Ts, ts, ts : je suis le chaman, un pied dans chaque camps. Belle-famille de médecins (spécialistes et généraliste, tous secteurs !), ça fait des années que j’ai aussi le point de vue du toubib. Sans compter des amis en dernière année d’internat.
Je commence par un bref rappel : aucun apprenti médecin en France ne paie ses études de sa poche. Oui, il faut payer le reste, les livres, la bouffe, le logement et tout le bordel, tout comme pour les étudiants en sciences humaines comme moi, mais en aucun cas, ils ne se retrouvent à débarquer dans la vie active avec l’endettement faramineux du coût réel de la formation, parce que celui-là, il est pris en charge collectivement et c’est très bien comme ça. Pour comprendre ce que signifie réellement payer le prix de ses études de médecine, il ne faut pas hésiter à aller voir ce que ça donne aux USA où des mecs entrent dans la vie active avec des dettes complètement hallucinantes. En gros, c’est de l’esclavage pour dette et les gars se retrouvent à faire de la médecine hors de prix rien que pour rembourser les banques. Ça, ce n’est pas un modèle !
Donc, chez nous, les études de médecine sont financées par la collectivité et je ne trouve pas déraisonnable que la collectivité demande une contrepartie en terme de santé publique, un peu comme l’Armée qui offre des formations de qualité en échange d’un certain engagement. Donnant-donnant et ce n’est que pour quelques années, pas pour toute la vie (on n’est pas à Cuba, non plus !).
Sur les modes de paiement : oui, je ne vois pas où est le problème à envisager une pratique salariée de la médecine. Voilà qui réglerait pas mal de problèmes en terme de pratiques d’abattage, d’horaires, de qualité de vie et d’équité des rémunérations. Aux urgences, je suis tombée sur un médecin qui venait de passer au salariat après des années de libéral où il ne faisait pas spécialement de gras.
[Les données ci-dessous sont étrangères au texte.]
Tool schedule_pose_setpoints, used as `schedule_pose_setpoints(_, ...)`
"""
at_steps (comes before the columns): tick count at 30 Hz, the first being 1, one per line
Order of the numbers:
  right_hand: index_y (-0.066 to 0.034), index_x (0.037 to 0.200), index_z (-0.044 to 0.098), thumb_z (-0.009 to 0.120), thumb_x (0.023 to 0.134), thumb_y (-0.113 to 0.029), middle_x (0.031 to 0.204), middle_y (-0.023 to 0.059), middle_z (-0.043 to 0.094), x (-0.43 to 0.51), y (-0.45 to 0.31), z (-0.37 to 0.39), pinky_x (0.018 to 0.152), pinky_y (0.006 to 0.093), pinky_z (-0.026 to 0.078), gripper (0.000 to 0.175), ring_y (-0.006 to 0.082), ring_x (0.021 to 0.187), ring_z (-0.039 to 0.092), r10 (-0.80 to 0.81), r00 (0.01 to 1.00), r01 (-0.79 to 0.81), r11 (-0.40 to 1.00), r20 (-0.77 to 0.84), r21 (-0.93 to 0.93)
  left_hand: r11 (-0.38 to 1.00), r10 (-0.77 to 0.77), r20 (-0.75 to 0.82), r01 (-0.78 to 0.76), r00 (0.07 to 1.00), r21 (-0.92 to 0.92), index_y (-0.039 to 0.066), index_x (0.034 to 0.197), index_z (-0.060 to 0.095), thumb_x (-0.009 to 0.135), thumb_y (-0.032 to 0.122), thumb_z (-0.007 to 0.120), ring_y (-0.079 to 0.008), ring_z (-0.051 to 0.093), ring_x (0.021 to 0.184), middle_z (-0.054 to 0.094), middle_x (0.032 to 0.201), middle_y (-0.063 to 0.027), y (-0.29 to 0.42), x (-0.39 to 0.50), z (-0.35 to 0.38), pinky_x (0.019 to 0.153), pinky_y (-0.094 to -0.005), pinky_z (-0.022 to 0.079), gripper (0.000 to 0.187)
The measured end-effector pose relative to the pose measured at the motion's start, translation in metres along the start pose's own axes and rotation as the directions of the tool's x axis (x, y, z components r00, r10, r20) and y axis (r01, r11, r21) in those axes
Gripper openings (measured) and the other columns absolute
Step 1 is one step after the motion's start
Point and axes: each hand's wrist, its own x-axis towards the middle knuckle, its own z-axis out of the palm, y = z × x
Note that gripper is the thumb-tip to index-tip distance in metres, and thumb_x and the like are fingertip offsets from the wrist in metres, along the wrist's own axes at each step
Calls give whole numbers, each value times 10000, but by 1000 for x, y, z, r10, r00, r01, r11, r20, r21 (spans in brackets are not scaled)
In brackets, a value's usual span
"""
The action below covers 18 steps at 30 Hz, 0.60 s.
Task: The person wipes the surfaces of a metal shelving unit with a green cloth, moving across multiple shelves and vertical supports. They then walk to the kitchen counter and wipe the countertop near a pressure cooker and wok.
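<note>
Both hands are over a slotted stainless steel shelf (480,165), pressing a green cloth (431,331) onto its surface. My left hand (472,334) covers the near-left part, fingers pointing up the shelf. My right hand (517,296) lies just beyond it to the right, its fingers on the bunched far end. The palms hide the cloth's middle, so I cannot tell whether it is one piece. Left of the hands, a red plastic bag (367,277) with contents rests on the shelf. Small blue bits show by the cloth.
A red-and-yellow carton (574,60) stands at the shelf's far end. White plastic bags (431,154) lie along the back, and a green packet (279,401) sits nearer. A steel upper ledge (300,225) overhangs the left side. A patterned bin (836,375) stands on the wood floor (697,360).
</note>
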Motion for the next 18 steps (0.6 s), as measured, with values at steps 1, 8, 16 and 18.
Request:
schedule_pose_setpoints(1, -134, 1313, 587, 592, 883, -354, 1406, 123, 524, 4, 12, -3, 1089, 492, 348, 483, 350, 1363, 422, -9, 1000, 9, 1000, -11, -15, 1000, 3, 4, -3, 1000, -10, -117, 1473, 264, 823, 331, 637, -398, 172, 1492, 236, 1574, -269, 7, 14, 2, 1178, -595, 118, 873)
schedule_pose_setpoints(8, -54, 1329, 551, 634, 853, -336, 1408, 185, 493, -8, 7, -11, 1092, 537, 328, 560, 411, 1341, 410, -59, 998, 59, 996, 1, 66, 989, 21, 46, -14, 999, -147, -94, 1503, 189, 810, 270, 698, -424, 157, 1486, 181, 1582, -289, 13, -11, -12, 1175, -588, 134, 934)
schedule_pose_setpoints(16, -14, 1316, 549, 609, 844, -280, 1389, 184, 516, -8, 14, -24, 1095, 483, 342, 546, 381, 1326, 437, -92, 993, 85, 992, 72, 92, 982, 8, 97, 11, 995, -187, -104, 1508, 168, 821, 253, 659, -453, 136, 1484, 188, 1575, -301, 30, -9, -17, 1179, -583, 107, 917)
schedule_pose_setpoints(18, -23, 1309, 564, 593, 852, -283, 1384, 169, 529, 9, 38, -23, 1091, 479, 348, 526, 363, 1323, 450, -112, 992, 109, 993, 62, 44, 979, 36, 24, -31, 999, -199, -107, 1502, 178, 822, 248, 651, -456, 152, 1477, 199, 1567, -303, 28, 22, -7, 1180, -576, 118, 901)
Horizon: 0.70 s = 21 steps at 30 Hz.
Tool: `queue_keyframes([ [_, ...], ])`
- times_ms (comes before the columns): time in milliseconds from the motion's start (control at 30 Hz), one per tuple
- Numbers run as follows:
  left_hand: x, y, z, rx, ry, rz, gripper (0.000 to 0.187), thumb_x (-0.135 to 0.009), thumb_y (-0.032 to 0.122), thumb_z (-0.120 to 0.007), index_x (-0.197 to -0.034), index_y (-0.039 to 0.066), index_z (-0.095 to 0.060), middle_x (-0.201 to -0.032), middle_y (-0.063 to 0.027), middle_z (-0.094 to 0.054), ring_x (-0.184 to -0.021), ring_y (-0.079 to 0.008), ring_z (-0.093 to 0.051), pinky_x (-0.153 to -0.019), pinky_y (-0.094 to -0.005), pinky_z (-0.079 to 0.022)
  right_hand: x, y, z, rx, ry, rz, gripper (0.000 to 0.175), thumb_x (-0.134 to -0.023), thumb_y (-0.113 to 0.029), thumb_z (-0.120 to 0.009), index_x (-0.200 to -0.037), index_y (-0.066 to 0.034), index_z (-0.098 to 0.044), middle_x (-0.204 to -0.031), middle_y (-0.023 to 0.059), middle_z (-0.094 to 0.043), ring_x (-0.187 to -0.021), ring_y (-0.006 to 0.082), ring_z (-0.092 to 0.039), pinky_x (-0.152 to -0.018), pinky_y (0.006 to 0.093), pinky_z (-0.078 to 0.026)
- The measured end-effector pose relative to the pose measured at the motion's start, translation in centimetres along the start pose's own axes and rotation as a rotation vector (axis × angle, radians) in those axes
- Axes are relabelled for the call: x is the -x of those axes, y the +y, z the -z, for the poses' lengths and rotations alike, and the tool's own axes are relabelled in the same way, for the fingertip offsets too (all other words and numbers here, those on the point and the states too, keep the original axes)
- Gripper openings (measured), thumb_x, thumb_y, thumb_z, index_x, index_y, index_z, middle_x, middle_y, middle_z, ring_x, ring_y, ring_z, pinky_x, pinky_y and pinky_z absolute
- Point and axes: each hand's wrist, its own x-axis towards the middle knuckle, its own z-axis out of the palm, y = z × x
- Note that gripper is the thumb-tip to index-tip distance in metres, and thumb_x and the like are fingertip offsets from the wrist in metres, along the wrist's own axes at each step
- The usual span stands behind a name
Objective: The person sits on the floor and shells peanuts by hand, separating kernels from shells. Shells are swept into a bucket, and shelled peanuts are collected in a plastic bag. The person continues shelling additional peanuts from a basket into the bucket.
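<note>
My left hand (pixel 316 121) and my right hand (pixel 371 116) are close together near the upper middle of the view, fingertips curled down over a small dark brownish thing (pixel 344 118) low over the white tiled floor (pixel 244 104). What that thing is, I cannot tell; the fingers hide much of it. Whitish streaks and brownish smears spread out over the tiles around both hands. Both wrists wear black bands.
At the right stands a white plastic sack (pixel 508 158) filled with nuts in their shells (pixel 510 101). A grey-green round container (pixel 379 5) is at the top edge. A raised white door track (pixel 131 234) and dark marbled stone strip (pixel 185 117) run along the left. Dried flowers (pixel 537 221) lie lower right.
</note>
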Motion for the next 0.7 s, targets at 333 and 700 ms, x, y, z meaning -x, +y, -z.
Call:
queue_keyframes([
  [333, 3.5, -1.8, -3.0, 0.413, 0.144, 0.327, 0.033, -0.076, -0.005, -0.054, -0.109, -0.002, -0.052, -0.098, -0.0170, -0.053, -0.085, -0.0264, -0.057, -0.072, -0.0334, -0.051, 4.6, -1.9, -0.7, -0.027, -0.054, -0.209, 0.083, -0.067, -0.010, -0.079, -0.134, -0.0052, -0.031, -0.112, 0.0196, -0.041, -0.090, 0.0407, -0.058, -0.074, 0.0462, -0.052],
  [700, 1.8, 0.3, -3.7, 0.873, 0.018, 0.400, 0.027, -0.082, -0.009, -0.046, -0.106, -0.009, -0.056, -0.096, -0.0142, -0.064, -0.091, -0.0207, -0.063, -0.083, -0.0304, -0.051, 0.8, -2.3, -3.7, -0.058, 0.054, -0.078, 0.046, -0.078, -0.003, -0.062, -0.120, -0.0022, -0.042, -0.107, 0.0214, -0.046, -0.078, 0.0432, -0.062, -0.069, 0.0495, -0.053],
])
Il travaille pour un groupe privé, avec un bon niveau de salaire, des avantages sociaux et tout. Il est affecté régulièrement à des gardes dans des déserts médicaux... comme le mien. Si on arrêtait avec la logique débile de la T2A dans les hostos, je ne vois pas pourquoi le secteur public ne pourrait pas non plus correctement employer des médecins tout en assurant ses missions de santé publique. En gros, je ne vois pas pourquoi le salariat serait le mal dans la santé.
L’exercice libéral, c’est pareil pour toutes les professions : tout le monde n’est pas un super gestionnaire, tout le monde n’a pas envie de fonctionner sans filet. Le truc que je ne comprends pas, c’est que tu dis que tous les médecins rêvent de salariat et qu’en même temps ils réclament plus de liberté de tarification : franchement, on ne peut pas avoir le beurre, l’argent du beurre et le cul de la crémière.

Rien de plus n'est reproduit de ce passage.